**** Material provided ****
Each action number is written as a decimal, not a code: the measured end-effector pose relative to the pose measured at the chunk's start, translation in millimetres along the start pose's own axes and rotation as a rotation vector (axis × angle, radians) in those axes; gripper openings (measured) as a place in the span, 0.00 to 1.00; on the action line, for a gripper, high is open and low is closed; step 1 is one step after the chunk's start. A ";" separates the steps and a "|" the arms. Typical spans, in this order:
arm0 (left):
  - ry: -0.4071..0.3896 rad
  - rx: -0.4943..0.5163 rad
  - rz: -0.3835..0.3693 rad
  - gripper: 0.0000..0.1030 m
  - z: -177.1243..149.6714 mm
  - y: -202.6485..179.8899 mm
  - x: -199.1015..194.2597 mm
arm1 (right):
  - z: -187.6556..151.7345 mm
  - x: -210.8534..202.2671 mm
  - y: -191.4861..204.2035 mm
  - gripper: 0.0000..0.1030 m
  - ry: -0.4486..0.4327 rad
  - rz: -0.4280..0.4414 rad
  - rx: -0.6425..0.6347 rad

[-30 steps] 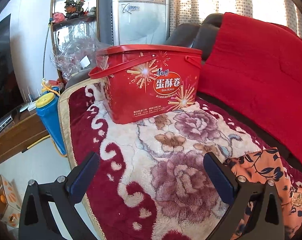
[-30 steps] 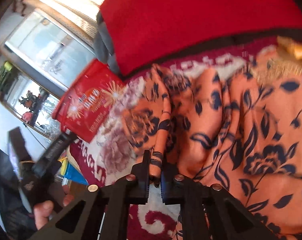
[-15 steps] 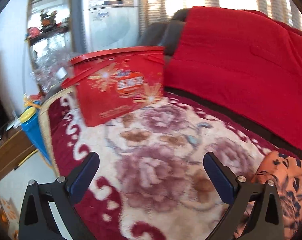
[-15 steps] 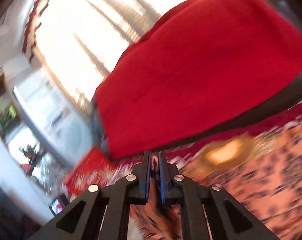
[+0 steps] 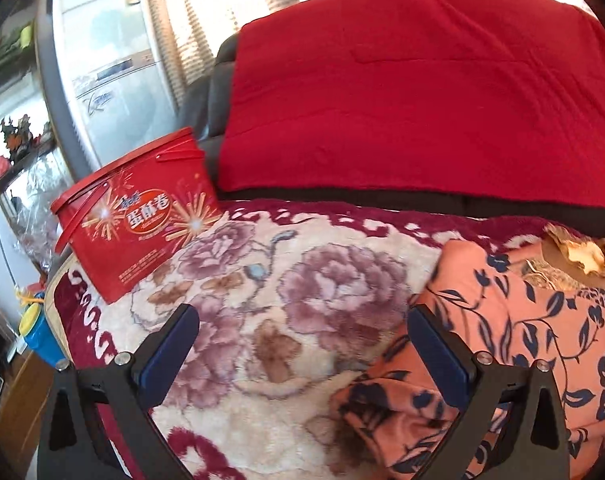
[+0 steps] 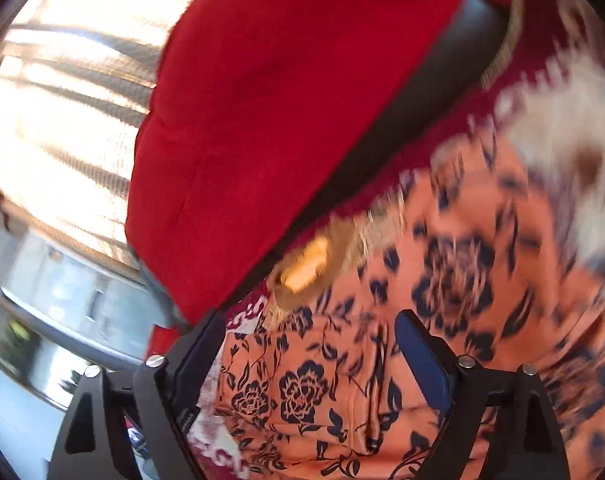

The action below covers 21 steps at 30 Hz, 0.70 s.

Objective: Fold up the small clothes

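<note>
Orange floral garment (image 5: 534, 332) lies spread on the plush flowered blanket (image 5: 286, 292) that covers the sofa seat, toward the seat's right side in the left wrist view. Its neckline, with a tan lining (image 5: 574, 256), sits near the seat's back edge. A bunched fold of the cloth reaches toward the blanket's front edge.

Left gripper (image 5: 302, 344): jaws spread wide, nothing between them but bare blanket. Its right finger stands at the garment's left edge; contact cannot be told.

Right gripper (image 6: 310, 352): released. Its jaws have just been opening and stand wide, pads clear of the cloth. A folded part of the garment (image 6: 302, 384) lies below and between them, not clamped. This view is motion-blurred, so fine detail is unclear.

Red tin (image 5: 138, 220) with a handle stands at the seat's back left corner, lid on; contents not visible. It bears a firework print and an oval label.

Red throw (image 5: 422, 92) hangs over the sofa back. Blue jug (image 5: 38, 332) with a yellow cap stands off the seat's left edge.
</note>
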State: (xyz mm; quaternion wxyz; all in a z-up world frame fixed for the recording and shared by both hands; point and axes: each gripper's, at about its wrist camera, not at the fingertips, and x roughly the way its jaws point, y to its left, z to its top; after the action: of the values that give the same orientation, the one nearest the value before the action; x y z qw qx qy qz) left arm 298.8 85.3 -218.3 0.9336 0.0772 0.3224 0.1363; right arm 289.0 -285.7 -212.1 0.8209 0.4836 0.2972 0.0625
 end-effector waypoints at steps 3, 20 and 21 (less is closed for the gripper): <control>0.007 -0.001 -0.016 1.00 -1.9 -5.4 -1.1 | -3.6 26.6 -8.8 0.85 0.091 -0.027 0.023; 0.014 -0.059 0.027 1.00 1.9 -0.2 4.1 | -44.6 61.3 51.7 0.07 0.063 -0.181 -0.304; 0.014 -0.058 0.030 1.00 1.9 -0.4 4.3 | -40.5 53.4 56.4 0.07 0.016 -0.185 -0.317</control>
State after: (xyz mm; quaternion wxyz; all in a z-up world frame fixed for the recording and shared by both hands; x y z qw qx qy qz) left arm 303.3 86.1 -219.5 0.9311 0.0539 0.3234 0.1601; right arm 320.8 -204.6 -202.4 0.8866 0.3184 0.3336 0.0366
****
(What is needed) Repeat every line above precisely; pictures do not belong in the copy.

(Exercise answer)
Each action number is written as a decimal, not a code: the measured end-effector pose relative to the pose measured at the chunk's start, translation in millimetres along the start pose's own axes and rotation as a rotation vector (axis × angle, radians) in those axes; gripper openings (measured) as a place in the span, 0.00 to 1.00; on the action line, for a gripper, high is open and low is closed; step 1 is one step after the chunk's start. A ";" separates the steps and a "|" the arms. Typical spans, in this order:
arm0 (left):
  - ry: -0.4071..0.3896 rad
  - rx: -0.4943..0.5163 rad
  - rz: -0.3835..0.3693 rad
  - gripper: 0.0000..0.1030 m
  - z: -177.1243..149.6714 mm
  - y: -202.6485..179.8899 mm
  - x: -199.1015..194.2597 mm
arm1 (right):
  - z: -187.6556..151.7345 mm
  - x: -210.8534..202.2671 mm
  - y: -191.4861..204.2035 mm
  - gripper: 0.0000..0.1030 m
  - ry: -0.4486..0.4327 rad
  - rz: -0.4280..0.4414 rad
  - rx: -0.6425..0.6347 rad

[-30 steps] 
[-30 steps] 
[-15 steps] 
[-15 steps] 
[+0 steps] 
[+0 steps] 

The action below covers 21 steps at 30 Hz, 0.70 s.

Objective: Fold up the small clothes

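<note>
Orange floral garment (image 5: 534, 332) lies spread on the plush flowered blanket (image 5: 286, 292) that covers the sofa seat, toward the seat's right side in the left wrist view. Its neckline, with a tan lining (image 5: 574, 256), sits near the seat's back edge. A bunched fold of the cloth reaches toward the blanket's front edge.

Left gripper (image 5: 302, 344): jaws spread wide, nothing between them but bare blanket. Its right finger stands at the garment's left edge; contact cannot be told.

Right gripper (image 6: 310, 352): released. Its jaws have just been opening and stand wide, pads clear of the cloth. A folded part of the garment (image 6: 302, 384) lies below and between them, not clamped. This view is motion-blurred, so fine detail is unclear.

Red tin (image 5: 138, 220) with a handle stands at the seat's back left corner, lid on; contents not visible. It bears a firework print and an oval label.

Red throw (image 5: 422, 92) hangs over the sofa back. Blue jug (image 5: 38, 332) with a yellow cap stands off the seat's left edge.
</note>
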State: (xyz mm; quaternion wxyz; all in a z-up world frame fixed for the recording and shared by both hands; point and axes: each gripper's, at about its wrist camera, not at the fingertips, and x roughly the way its jaws point, y to its left, z to its top; after the action: of the values that give the same orientation, the one nearest the value before the action; x y z qw qx qy qz) left arm 298.8 85.3 -218.3 0.9336 0.0772 0.3224 0.1363; right arm 289.0 -285.7 -212.1 0.8209 0.4836 0.2972 0.0625
 end-effector waypoints at steps 3, 20 and 21 (less is closed for the gripper): <control>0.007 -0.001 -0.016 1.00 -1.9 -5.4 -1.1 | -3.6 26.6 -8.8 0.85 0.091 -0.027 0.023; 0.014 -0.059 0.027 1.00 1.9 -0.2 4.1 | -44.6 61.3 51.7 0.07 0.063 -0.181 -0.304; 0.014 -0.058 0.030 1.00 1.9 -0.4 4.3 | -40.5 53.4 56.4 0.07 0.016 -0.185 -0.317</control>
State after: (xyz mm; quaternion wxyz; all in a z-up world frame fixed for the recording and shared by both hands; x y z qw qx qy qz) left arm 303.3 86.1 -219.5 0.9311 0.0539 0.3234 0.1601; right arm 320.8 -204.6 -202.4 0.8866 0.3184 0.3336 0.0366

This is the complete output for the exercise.